I grew up and he grew quiet, and sometimes we smoked the expensive cigars he liked to collect on the back porch and watched the woods move slowly but we hardly ever said anything. I had friends at school, but they were always fillers, always pale in comparison, my amateur photographs to my father’s masterpieces. I waited for him to tell me something, anything, that meant anything at all, but he would just hand me a cigar that he swore wasn’t bad for me and leaned against the porch railing, his eyes distant. Sometimes he would take photographs of me, the white haze of the smoke obscuring my face in a dangerous way, but he never sent those anywhere. I don’t know if he ever even got them developed. Sometimes I thought he just liked to hear the click of the buttons.

Most days he was somewhere else, at meetings or exhibits or donor parties, and sometimes he was in the city, cameras slung about him, but I didn’t look at his photographs anymore. He went to openings on his own, and sometimes the house was empty for days, but I much preferred it that way. It was worse, somehow, when he just read Chomsky on the sofa and didn’t say anything. That silence was loud, oppressive, and without it I could breathe freely. When he was gone I would tear through his things, all his tightly sealed boxes in the garage and the closet, searching for some understanding of him. I found wedding presents still unopened—Rolex watches and cuff links with the tags and cards untouched—journals filled with indecipherable scribbles, letters from some girl from his college days that I think he had loved. There were old photographs everywhere, of him and his sister and of college dorms and young men and women, but there were none of my mother.
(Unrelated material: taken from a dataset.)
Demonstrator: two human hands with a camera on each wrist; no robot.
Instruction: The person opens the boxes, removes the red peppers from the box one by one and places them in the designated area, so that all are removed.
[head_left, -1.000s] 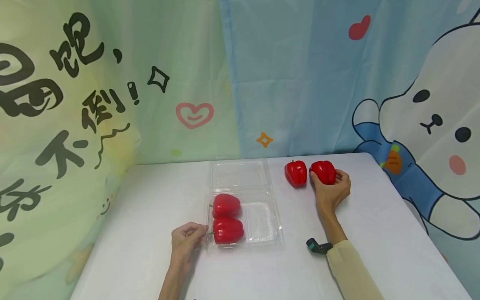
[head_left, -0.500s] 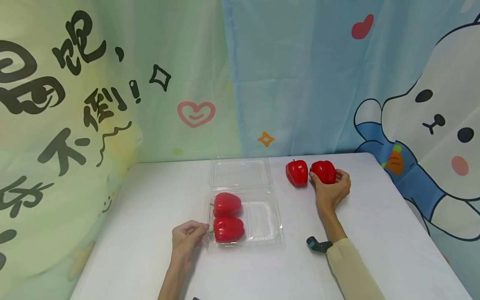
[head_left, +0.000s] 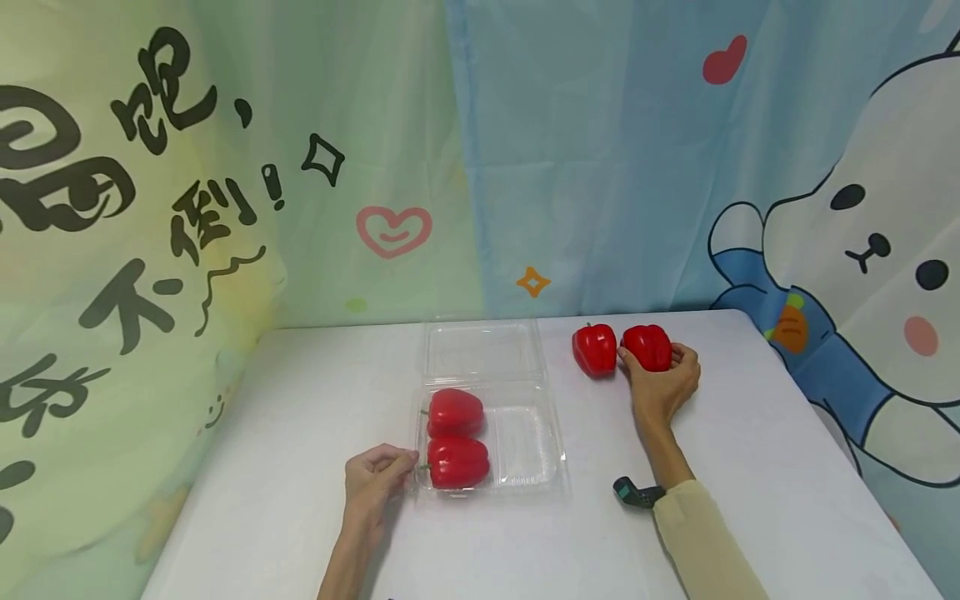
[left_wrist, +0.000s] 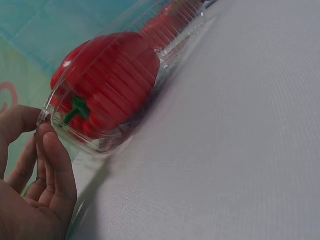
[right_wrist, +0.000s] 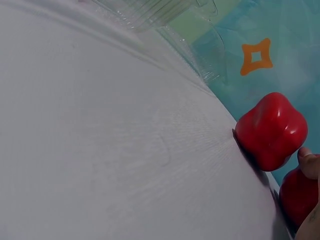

I told a boy in my class once that my father was rarely home and then he kissed me behind the shed that held all the lacrosse equipment the next week and asked me if he could come home. I knew what he wanted and I didn’t particularly want to give it to him. He had a nice face but his hair was stringy and damp with some mysterious oil and his skin was in that stage when it liked to erupt every few weeks, but I let him drive me home because I just wanted to know what it would feel like. I remember it was raining and it was one of those days when my father would have been out for hours trying to capture the precise way that the world looked—raindrops obscuring the lenses just so—when the greyness settled over and everything was distinctly alive. I let him undress me on the couch where my father liked to read his Chomsky and it was odd because in the somber mid-afternoon I could see everything about this boy, the slight sagging of his lower gut, the faint scars on his arms, and somehow I’d imagined that sex happened in a slow darkness not under such precise and unforgiving light.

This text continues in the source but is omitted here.